Space Activationは、貸し会議室・イベントホールの集客/運用支援に携わっています。 施設運営は「問い合わせ→見積→下見/内見→確定→当日→請求→リピート」のように、営業と運営が一体になりやすい業態です。 だからこそ、ステージ定義があると属人化を減らせます。

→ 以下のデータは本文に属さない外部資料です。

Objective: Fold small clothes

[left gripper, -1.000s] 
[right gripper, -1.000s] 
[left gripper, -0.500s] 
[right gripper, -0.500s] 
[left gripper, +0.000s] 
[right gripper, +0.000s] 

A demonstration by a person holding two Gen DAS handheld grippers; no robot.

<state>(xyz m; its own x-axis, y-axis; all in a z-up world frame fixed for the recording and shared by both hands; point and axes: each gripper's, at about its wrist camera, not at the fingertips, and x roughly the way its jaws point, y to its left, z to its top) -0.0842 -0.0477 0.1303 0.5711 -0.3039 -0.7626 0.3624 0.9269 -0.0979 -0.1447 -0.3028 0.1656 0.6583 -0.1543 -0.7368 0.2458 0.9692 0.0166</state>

例1:ホテル宴会/団体(問い合わせ→見積→下見→確定→請求)

  • 受付:希望日/人数/用途/連絡手段が揃ったら担当割当(一次返信SLA)
  • 適格化:空き・最低条件(予算/時間帯)を確認し、案件化判断
  • 要件整理:レイアウト/備品/料理/導線/禁則・支払条件を確定
  • 見積提示:見積版数・期限を管理(質問回収→再提案)
  • 条件調整:稟議期限、決裁者、懸念点を記録(滞留を防ぐ)
  • 確定:当日オペ、最終人数締切、請求条件まで引継ぎ

例2:結婚式場(資料請求→来館予約→見学/相談→見積→試食→契約)

  • 受付:資料請求/来館予約を別Key eventにして入口を分ける
  • 来館予約:“日程確定”を出口条件に(未確定は滞留管理)
  • 初回相談:希望時期/人数/予算/親の関与/比較先を必須項目に
  • 見積提示:「見積提示日」「次回期限」「検討ポイント」を必須化
  • 試食/再提案:懸念(価格/日程/導線/料理)を失注理由候補に紐づける
  • 契約:当日までの打合せタスクへ自動引継ぎ

施設運営はチャネルが多い(ポータル/電話/メール/フォーム/SNS)ため、ステージが無いと追客漏れが起きやすいです。 まずは「受付」「担当割当」「次アクション期限」から固めるのがおすすめです。

次の1週間でやること(運用開始プラン)

  1. As-Isの営業プロセスを箇条書きで書き出す(30分)
  2. 節目(意思決定の変化点)を5〜8個に絞る(30分)
  3. 各ステージの入口/出口条件を1〜2行で書く(60分)
  4. ステージごとの必須項目(3〜7項目)を決める(60分)
  5. 「次アクション期限」「失注理由(コード)」を必須にする(30分)
  6. KPI(転換率/滞留/量)を週次で見る形にする(60分)
  7. 週次パイプラインレビュー(30〜45分)をカレンダーに固定
  8. ステージ飛ばし・後戻りのルールを決める(30分)
  9. CRMの入力ルールを1枚のSOPにする(60分)
  10. 2週間後に「ステージ数/必須項目/会議体」を見直す(改善サイクル)

FAQ(よくある質問)

Q1. ステージは何個が正解ですか?
A. 一般には5〜8程度が運用しやすいです。増やすときは「KPIが改善されるか」「現場入力が増えないか」を先に確認しましょう。
Q2. 商材/部門で営業プロセスが違う場合は?
A. 入口・出口条件が大きく違うなら、パイプラインを分ける(複数パイプライン)か、分岐条件を設ける設計が向きます。
Q3. ステージ更新がされません。どうすれば?
A. 「会議で使う」ことが最優先です。週次レビューで“更新されていない案件は扱わない”運用にすると、自然に更新されます。
Q4. 必須項目を増やすと現場が嫌がります。
A. 最初から増やしすぎないこと。まずは「次アクション期限」「失注理由」など、運用に直結する項目から段階的に必須化します。
Q5. 失注理由はどう作れば良いですか?
A. まずは5〜10個程度のコード(価格/日程/競合/仕様/決裁見送り等)から開始し、月次で見直して統合・分割します。自由入力は集計できないので注意です。